▶ _Your goal_
Whenever a line below holds the word "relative", copy that line.

:: Study material ::

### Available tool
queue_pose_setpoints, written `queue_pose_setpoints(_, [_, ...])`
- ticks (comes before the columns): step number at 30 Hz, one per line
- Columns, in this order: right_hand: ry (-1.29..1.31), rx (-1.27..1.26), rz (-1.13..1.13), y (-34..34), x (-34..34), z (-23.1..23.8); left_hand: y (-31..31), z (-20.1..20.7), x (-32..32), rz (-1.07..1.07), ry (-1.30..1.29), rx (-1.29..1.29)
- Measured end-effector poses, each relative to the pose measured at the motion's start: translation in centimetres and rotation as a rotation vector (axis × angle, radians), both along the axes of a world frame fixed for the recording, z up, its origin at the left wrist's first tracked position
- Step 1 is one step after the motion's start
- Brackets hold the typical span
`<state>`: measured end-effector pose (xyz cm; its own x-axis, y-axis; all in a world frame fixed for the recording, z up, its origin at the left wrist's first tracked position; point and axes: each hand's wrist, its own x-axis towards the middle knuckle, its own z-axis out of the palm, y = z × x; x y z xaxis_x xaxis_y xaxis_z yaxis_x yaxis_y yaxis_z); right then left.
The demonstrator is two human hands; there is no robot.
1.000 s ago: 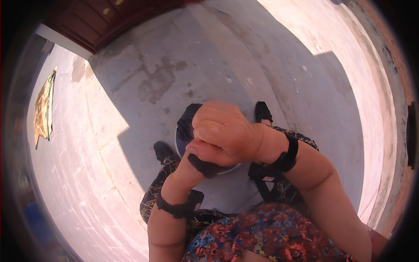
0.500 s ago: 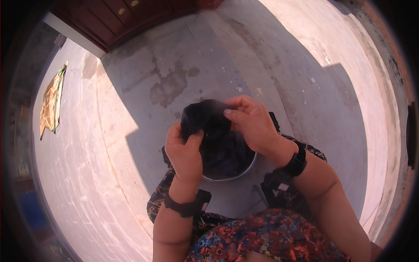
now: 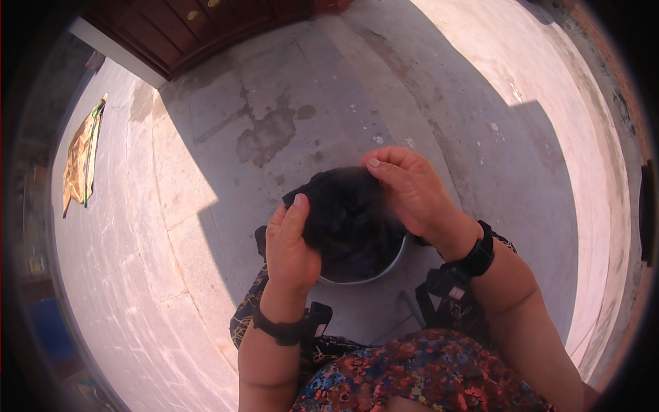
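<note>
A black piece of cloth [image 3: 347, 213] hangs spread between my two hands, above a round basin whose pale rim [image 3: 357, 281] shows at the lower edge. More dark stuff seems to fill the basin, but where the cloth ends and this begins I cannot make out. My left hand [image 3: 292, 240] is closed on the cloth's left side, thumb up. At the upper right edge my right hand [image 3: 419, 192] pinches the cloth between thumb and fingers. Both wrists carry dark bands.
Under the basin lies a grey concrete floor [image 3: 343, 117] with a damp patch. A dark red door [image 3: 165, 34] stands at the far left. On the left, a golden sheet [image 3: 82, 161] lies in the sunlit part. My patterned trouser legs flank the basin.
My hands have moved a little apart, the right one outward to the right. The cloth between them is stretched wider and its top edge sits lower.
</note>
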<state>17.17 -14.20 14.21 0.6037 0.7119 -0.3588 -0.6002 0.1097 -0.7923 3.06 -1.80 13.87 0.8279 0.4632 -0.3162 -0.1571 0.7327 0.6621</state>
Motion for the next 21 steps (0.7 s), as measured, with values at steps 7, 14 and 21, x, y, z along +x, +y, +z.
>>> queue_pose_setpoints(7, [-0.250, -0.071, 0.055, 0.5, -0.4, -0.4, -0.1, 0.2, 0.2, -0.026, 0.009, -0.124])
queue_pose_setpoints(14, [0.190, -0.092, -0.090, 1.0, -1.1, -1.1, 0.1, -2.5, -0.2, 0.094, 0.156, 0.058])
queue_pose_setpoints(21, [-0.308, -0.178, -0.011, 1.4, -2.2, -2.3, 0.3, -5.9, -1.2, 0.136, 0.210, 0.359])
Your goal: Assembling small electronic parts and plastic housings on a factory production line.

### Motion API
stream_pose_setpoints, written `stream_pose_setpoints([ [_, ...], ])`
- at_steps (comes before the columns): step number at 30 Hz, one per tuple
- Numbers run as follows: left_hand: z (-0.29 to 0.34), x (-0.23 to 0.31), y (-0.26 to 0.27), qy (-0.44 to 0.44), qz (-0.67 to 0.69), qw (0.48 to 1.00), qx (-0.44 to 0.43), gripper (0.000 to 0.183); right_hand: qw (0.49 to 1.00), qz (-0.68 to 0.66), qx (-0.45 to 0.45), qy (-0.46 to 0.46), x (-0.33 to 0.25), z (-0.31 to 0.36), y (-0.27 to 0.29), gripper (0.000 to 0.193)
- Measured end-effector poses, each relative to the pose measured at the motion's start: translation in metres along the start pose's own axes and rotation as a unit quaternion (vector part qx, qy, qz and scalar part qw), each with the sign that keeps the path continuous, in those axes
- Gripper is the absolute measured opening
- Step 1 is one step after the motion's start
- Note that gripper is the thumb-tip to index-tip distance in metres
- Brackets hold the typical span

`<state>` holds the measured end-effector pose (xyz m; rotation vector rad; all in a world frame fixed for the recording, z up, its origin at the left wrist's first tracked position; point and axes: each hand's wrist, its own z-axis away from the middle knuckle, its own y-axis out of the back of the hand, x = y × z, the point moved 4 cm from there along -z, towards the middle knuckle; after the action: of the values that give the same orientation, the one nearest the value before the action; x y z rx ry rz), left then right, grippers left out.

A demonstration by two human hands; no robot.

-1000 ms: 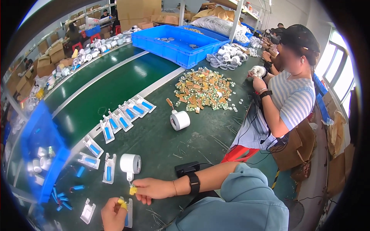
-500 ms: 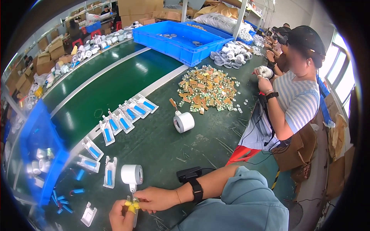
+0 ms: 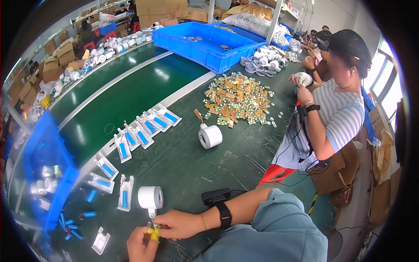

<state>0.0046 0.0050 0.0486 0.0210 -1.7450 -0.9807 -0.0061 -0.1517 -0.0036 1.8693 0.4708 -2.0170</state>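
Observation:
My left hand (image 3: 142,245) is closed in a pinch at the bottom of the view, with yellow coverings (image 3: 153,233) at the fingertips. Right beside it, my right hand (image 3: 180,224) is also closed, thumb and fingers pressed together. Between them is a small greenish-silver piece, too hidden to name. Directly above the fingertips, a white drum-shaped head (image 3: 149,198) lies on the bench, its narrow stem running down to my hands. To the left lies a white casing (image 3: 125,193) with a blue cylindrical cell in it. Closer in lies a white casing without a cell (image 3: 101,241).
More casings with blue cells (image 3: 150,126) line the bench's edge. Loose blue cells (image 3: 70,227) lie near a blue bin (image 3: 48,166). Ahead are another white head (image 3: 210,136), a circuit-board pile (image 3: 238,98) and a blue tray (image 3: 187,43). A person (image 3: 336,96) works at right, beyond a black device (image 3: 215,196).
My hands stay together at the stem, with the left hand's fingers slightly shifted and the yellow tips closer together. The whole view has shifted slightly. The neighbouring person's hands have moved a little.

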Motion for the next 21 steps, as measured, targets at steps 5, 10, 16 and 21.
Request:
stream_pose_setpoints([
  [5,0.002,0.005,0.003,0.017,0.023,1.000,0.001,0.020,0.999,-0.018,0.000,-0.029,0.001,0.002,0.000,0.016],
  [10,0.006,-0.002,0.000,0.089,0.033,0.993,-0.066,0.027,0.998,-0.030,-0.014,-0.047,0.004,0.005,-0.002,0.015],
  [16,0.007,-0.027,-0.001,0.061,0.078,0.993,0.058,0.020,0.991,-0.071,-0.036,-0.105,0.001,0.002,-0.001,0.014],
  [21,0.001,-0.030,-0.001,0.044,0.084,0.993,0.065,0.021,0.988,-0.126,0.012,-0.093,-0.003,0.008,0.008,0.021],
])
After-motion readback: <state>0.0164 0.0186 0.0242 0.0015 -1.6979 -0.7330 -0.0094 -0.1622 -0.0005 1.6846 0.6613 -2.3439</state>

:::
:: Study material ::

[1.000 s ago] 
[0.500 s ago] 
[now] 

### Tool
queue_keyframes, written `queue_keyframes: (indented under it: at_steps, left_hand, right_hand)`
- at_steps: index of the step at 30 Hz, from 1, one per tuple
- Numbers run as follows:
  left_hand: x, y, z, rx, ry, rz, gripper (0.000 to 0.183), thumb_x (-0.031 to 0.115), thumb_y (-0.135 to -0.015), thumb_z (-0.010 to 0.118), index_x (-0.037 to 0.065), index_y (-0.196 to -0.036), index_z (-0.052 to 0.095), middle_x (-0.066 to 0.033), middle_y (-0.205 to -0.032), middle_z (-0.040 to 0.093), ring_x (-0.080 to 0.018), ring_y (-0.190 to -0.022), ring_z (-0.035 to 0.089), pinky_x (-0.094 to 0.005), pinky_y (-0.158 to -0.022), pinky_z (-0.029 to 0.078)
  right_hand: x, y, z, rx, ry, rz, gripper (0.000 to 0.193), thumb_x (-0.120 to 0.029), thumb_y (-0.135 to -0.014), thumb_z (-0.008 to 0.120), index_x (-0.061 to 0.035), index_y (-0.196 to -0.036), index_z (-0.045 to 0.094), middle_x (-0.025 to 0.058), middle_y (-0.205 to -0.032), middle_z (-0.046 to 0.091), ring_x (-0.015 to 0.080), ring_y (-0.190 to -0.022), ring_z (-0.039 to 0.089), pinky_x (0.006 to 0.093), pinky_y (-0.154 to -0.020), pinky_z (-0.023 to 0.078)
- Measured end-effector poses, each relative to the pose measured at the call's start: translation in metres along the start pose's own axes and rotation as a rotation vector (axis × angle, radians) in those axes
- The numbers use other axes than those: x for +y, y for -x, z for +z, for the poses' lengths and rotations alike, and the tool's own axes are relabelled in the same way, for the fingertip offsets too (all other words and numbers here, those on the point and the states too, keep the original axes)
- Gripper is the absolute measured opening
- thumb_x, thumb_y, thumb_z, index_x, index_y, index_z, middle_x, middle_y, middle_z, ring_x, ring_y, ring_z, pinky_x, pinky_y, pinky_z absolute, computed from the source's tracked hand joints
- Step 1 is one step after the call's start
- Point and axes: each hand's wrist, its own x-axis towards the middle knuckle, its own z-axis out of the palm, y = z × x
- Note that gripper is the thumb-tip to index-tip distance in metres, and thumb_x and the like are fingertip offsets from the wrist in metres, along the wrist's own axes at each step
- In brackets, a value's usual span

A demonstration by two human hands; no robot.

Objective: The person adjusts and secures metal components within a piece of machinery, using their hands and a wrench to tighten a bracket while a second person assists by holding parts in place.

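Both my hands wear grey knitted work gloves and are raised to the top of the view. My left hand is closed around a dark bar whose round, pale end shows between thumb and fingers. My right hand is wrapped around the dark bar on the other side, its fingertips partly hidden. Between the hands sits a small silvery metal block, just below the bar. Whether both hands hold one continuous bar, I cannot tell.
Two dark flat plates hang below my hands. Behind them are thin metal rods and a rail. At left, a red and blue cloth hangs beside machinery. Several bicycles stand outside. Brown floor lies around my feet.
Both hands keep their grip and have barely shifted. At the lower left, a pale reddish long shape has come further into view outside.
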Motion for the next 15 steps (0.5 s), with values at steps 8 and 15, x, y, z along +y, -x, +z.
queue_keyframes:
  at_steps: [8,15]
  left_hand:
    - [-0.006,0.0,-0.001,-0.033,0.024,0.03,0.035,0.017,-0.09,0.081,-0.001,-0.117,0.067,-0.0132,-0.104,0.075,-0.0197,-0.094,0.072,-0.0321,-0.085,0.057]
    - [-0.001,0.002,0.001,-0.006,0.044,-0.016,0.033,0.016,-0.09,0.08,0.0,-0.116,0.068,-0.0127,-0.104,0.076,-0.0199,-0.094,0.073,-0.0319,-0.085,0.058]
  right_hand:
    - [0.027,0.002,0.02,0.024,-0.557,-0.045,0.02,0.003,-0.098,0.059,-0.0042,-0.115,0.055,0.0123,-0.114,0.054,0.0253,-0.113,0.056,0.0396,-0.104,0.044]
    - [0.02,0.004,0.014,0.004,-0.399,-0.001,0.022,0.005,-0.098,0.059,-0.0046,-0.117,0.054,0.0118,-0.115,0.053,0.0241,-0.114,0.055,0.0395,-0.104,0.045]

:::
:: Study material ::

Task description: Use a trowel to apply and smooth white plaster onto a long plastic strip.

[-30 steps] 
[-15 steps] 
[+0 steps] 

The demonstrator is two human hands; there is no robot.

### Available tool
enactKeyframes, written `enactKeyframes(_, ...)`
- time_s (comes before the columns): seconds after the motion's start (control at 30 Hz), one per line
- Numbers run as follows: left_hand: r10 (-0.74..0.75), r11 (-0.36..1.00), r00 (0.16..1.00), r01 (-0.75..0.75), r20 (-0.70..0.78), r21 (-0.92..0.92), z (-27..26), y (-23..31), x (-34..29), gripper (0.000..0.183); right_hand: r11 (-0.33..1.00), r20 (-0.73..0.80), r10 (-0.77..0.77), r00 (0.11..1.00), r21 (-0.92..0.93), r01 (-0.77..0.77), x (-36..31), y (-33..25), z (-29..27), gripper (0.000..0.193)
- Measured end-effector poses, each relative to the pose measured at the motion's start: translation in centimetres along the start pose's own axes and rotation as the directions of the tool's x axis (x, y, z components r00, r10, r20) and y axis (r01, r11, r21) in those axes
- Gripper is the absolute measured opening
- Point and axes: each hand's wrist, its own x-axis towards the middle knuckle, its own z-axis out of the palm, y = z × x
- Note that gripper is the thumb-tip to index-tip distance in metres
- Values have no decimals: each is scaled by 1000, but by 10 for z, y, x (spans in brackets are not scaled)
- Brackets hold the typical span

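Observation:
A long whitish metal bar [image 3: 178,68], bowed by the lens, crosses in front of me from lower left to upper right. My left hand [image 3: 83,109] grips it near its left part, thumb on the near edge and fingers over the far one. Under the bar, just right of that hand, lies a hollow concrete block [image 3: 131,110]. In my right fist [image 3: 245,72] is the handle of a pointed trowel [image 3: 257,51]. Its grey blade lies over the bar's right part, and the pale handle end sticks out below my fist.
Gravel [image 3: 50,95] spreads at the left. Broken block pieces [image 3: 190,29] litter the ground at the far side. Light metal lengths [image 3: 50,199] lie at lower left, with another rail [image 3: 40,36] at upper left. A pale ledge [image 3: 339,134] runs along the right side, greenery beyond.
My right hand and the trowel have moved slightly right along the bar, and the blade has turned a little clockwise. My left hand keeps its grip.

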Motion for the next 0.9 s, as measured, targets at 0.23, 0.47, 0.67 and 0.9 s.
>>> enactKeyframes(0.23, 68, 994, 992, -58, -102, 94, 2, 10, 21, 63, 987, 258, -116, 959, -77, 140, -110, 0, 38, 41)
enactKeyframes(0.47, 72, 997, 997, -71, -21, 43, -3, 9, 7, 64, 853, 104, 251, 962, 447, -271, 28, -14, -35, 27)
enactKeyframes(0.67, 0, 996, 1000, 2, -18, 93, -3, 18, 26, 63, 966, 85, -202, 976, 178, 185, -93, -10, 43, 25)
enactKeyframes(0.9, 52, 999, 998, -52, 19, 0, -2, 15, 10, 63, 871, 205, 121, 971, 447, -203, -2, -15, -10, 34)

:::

▶ _Solved problem_
- Measured end-effector poses, each relative to the pose measured at the motion's start: translation in centimetres and rotation as a rotation vector (axis × angle, radians), both along the axes of a world frame fixed for the recording, z up, its origin at the left wrist's first tracked position
- Measured end-effector poses, each relative to the pose measured at the motion's start: translation in metres along the start pose's own axes and rotation as a unit quaternion (vector part qx, qy, qz and scalar part qw), each with the sign that keeps the path continuous, in those axes
- Measured end-effector poses, each relative to the pose measured at the call's start: translation in metres along the start pose's own axes and rotation as a rotation vector (axis × angle, radians) in those axes
- Measured end-effector poses, each relative to the pose measured at the motion's start: translation in centimetres along the start pose's own axes and rotation as the directions of the tool's x axis (x, y, z components r00, r10, r20) and y axis (r01, r11, r21) in those axes

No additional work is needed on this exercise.